O presidente Lula decidira pela compra de equipamento bélico francês antes mesmo de receber a opinião de especialistas das Forças Armadas quanto à conveniência técnica das opções oferecidas. O presidente havia decidido ainda não apenas a mudança do sistema de concessão para o regime de partilha na exploração do petróleo, mas também a redistribuição de recursos fiscais entre os entes federativos antes mesmo de consultar o Congresso e os Estados produtores.
A verdade é que as digitais do governo estão em toda parte. Agora mesmo, o Supremo Tribunal Federal está em vias de considerar ilegal a decisão do Ministério da Justiça de conceder refúgio político ao italiano Cesare Battisti, enquanto o ministro Tarso Genro considera uma prerrogativa do Executivo negar a extradição. Outro episódio de interferência do Executivo em assuntos de outros poderes foi a decidida atuação de Lula em defesa de José Sarney na crise do Senado.

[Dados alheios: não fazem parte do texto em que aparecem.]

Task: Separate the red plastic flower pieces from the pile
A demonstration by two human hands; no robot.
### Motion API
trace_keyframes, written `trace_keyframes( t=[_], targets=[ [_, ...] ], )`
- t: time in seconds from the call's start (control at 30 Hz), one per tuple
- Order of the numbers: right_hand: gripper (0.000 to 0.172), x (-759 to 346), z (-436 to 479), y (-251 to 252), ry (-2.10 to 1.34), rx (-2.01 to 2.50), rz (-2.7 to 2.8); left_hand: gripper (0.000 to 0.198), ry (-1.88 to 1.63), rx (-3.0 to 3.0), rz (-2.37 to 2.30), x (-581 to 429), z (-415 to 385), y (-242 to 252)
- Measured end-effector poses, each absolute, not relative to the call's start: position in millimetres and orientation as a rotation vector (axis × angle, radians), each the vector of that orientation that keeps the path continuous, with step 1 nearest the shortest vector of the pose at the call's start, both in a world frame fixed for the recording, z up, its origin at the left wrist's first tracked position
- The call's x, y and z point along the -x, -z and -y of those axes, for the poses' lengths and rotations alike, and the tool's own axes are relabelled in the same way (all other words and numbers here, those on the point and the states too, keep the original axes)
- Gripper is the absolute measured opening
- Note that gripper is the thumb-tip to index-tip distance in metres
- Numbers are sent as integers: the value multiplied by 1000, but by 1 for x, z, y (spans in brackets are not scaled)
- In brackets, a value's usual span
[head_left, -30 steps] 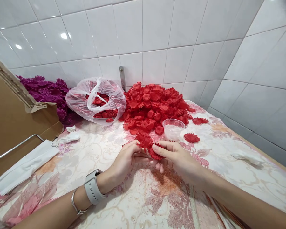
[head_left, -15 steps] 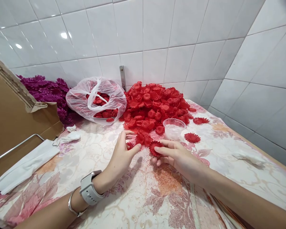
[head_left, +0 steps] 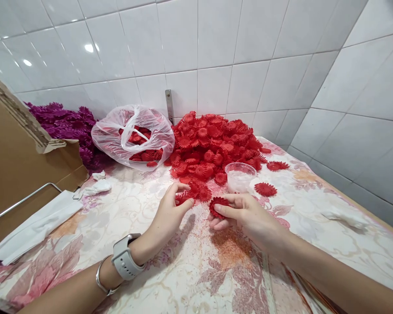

É impressionante o espaço ocupado pelo governo em geral, e em particular pelo Poder Executivo, na mídia brasileira. Independentemente de as matérias serem ou não favoráveis ao governo, o volume de notícias assusta. As iniciativas, os eventos e o fluxo diário da vida social estão soterrados pela política, das boas notícias do pré-sal aos escândalos do Senado.
Pois esse é o resultado de quase 25 anos de domínio social-democrata na política brasileira. O PMDB, que disparou a corrida de ampliação e ocupação da máquina pública no governo de José Sarney, é acusado de cobrar “royalties” por sua criatura até hoje. O PSDB, que deu sequência à disparada dos gastos públicos de 20% do Produto Interno Bruto no regime militar para 40% nos dias de hoje, só reclamou do “aparelhamento” da máquina de administração pública quando foi deslocado de suas trincheiras. E o PT só entenderá o que está plantando quando, no movimento pendular da política, as urnas se deslocarem para uma versão populista de sua antítese. Basta imaginar Collor reeleito, com todo o poder atual da Presidência a sua disposição, se tivesse escapado de seu “mensalão”. Ou olhar um Berlusconi na Itália de hoje.
A verdade é que o vácuo na atuação do Congresso empurra o presidente da República para decisões em assuntos para os quais, com todo o respeito, não está preparado. A hipertrofia do governo federal é uma herança maldita do regime militar, equivocadamente acentuada pela inapetência por reformas de uma social-democracia hegemônica. A centralização excessiva do processo decisório contrasta com a prática desejável em uma democracia representativa: poderes independentes, muito bem assessorados e atuantes, decidindo de forma descentralizada em suas esferas. Os princípios em disputa são um processo decisório centralizado e desinformado contra um descentralizado e bem informado, com base em especialistas de excelência comprovada.
A propósito, o presidente dos Estados Unidos, Barack Obama, no discurso de saudação aos alunos em volta às aulas, transmitido para todo o país, advertiu: “Cada um de vocês tem algo a oferecer. Sua responsabilidade é descobrir o quê. A educação lhes dará a oportunidade dessa descoberta. Não importa o que decida fazer de sua vida, eu garanto que você precisará de educação para fazê-lo. Quer ser um médico, um professor ou um policial? Quer ser uma enfermeira, um arquiteto, um advogado ou um militar? Você precisará de boa educação para qualquer carreira. Se você fugir da escola, não encontrará um bom emprego. Você precisa aprender, treinar e se esforçar muito. A responsabilidade que cada um de vocês tem por sua própria educação não é importante apenas para sua vida e seu futuro. Sua educação decidirá também o futuro deste país”.
É importante que crianças se preparem não apenas para desempenhar bem seu papel profissional, mas também porque poderão ajudar seu país nesse processo decisório descentralizado e bem informado que é a boa política. E uma delas será o presidente da República.